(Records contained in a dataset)
▬▬▬▬▬▬▬▬▬▬

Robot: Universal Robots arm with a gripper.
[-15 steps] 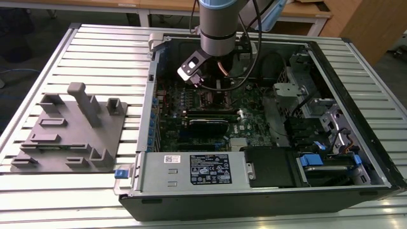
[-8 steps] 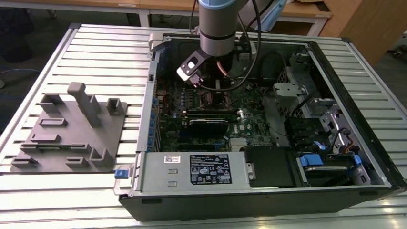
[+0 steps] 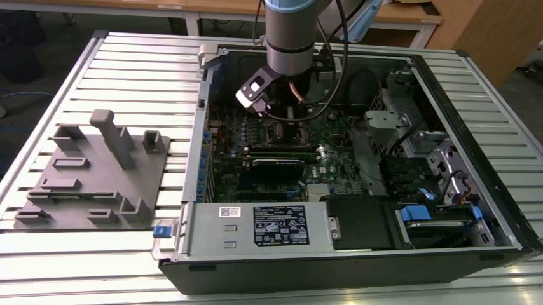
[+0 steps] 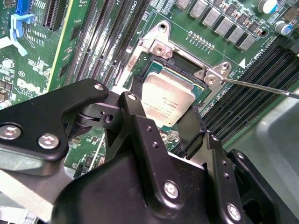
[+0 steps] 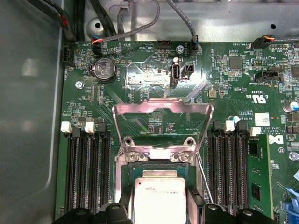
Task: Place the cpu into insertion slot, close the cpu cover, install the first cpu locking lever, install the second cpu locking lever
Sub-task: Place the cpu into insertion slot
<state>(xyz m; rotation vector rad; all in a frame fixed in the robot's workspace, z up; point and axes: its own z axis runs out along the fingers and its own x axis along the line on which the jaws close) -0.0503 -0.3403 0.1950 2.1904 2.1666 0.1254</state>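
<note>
I am gripping the chip (image 4: 168, 95) between my two black fingers (image 4: 140, 135). My gripper (image 4: 163, 116) is closed only to the chip's width and is pressing on two opposite edges, with nothing else in it. I am keeping the chip directly over the socket (image 4: 187, 70). In the second wrist view a dark strip of the socket is showing beyond the chip's far edge, so I am judging that the chip is very low but not yet seated. The first step is therefore being done now and is not finished. The cover (image 5: 140, 110) is standing open behind the socket, hinged up, and the green board (image 5: 224, 93) is showing through its window, so the closing is left. A thin lever (image 4: 261, 87) is sticking out free beside the socket, so I am judging that the locking is left too; a second lever I cannot make out. The board is lying inside the open computer case (image 3: 339, 270), and the case is resting on the slatted table (image 3: 127, 57). Long black memory slots (image 5: 86, 172) are running on both sides of the socket, and a green card (image 5: 259, 177) is sitting in one of them. On the exterior view's left, a grey holder plate (image 3: 85, 184) with posts and pockets is lying apart from the case.
</note>
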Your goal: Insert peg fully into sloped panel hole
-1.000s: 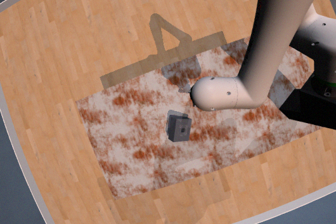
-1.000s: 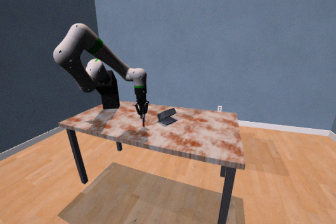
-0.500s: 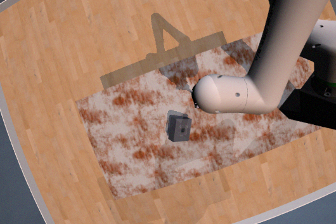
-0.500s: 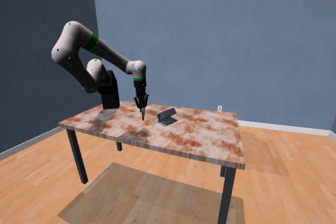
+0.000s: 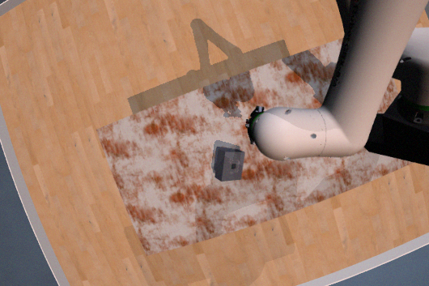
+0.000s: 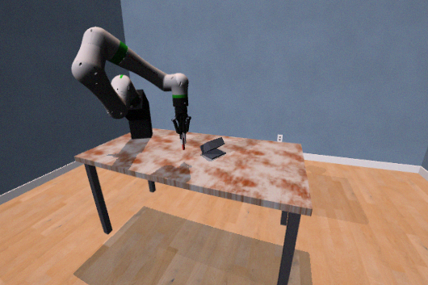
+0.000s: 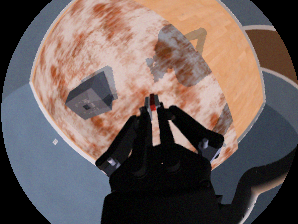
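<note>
Two black fingers of the gripper (image 6: 182, 130) clamp the thin red peg (image 6: 183, 144), held upright above the rust-mottled white table (image 6: 258, 173). Grey sloped panel (image 6: 212, 148) with its square hole (image 5: 233, 166) stands nearby, apart.

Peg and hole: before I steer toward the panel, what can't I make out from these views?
- Peg: top view, hidden beneath the arm's wrist; only its red lower end shows in the exterior view.
- Claw: wrist view, closed on the peg, whose length is mostly covered by the fingers.
- Hole: top view, a tiny dark square; depth unreadable.
- Sloped panel: exterior view, too small to show the hole.
</note>
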`<state>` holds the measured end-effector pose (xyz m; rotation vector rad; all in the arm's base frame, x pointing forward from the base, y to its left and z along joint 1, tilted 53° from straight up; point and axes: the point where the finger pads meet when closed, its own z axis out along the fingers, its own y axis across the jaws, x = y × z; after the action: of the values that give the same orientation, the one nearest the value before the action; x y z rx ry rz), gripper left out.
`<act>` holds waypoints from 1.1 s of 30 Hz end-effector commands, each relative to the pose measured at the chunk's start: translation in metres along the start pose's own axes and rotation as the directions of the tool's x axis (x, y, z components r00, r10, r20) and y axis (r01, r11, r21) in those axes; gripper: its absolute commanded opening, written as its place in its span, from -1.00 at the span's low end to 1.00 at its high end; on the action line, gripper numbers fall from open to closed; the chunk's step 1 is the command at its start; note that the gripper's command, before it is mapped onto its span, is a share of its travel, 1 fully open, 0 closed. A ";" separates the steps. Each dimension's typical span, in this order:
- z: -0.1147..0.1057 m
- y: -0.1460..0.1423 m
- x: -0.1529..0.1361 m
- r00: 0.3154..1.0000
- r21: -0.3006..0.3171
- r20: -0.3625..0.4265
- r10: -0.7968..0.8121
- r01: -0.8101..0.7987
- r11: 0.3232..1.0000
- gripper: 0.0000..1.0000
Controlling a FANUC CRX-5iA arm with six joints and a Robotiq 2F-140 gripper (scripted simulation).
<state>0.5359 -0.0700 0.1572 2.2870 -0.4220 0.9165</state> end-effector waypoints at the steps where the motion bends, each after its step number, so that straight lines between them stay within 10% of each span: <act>1: -0.001 -0.007 -0.001 1.000 -0.015 -0.018 -0.002 0.002 1.000 -1.00; 33: -0.018 -0.074 -0.013 0.978 -0.081 -0.209 -0.027 0.010 0.997 -1.00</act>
<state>0.5536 -0.0077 0.1280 2.1057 -0.3462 1.0803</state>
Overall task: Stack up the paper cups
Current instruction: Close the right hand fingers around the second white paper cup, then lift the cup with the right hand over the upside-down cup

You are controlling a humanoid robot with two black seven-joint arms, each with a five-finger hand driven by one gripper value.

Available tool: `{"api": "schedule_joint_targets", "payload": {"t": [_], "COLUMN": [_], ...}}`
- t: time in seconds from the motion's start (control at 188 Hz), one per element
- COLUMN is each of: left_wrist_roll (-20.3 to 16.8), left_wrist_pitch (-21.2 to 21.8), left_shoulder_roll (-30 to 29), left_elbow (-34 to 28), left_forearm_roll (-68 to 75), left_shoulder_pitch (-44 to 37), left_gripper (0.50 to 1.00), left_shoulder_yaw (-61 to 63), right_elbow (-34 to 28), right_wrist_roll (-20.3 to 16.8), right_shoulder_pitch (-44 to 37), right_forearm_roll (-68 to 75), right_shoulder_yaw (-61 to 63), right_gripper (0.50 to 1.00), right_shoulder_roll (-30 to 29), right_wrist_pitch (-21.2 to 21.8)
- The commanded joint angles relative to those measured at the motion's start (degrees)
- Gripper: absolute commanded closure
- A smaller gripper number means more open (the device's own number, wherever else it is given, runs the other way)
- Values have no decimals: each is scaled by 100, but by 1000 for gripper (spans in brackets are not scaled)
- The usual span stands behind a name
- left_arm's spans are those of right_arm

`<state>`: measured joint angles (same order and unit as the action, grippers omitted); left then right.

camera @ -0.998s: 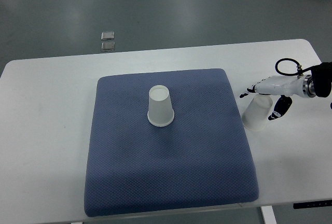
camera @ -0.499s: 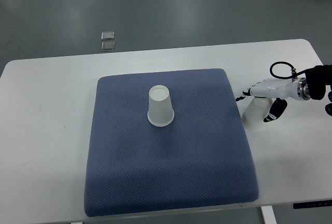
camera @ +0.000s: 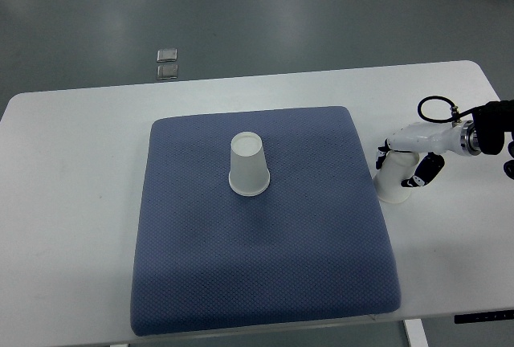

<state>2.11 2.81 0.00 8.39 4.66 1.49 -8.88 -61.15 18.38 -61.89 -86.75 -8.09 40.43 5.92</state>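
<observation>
A white paper cup (camera: 247, 165) stands upside down near the middle of the blue mat (camera: 257, 275). A second white paper cup (camera: 393, 179) stands upside down on the white table just off the mat's right edge. My right hand (camera: 403, 164) comes in from the right edge and its fingers are closed around this second cup, thumb on the near side, fingers on the far side. The cup still rests on the table. The left arm is out of view.
The white table (camera: 72, 202) carries the mat. Two small metal floor plates (camera: 167, 63) lie on the grey floor beyond the table's far edge. A black cable loops (camera: 434, 106) above my right wrist.
My right hand has moved slightly left and its fingers have closed around the cup by the mat's right edge. The cup has shifted a little toward upright. The cup on the mat has not moved.
</observation>
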Motion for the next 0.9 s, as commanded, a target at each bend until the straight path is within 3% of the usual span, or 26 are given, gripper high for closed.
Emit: {"api": "schedule_joint_targets", "payload": {"t": [0.0, 0.595, 0.892], "left_wrist_roll": [0, 0, 0], "left_wrist_pitch": [0, 0, 0], "left_shoulder_roll": [0, 0, 0], "left_elbow": [4, -4, 4], "left_forearm_roll": [0, 0, 0], "left_shoulder_pitch": [0, 0, 0], "left_gripper": [500, 500, 500], "left_shoulder_yaw": [0, 0, 0], "right_elbow": [-2, -2, -90], "right_wrist_roll": [8, 17, 60], "right_shoulder_pitch": [2, -359, -1360], "right_forearm_roll": [0, 53, 88], "right_shoulder_yaw": [0, 53, 62], "right_gripper": [824, 824, 822], "right_shoulder_roll": [0, 79, 0], "right_wrist_pitch": [-3, 32, 524]}}
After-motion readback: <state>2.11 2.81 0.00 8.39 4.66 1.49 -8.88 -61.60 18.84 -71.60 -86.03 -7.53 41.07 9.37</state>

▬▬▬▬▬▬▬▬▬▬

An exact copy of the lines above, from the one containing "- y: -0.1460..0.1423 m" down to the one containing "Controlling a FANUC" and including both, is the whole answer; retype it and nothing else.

### EXERCISE OUTPUT
- y: -0.1460..0.1423 m
- x: -0.1529..0.1361 m
- r00: 0.3154..1.0000
- r21: -0.3006..0.3171
- r20: -0.3625..0.4265
- r10: -0.7968..0.8121
- r01: -0.8101..0.7987
- r11: 0.3232..1.0000
- gripper: 0.0000..1.0000
Controlling a FANUC CRX-5iA arm with six joints and a Robotiq 2F-140 gripper (scripted simulation).

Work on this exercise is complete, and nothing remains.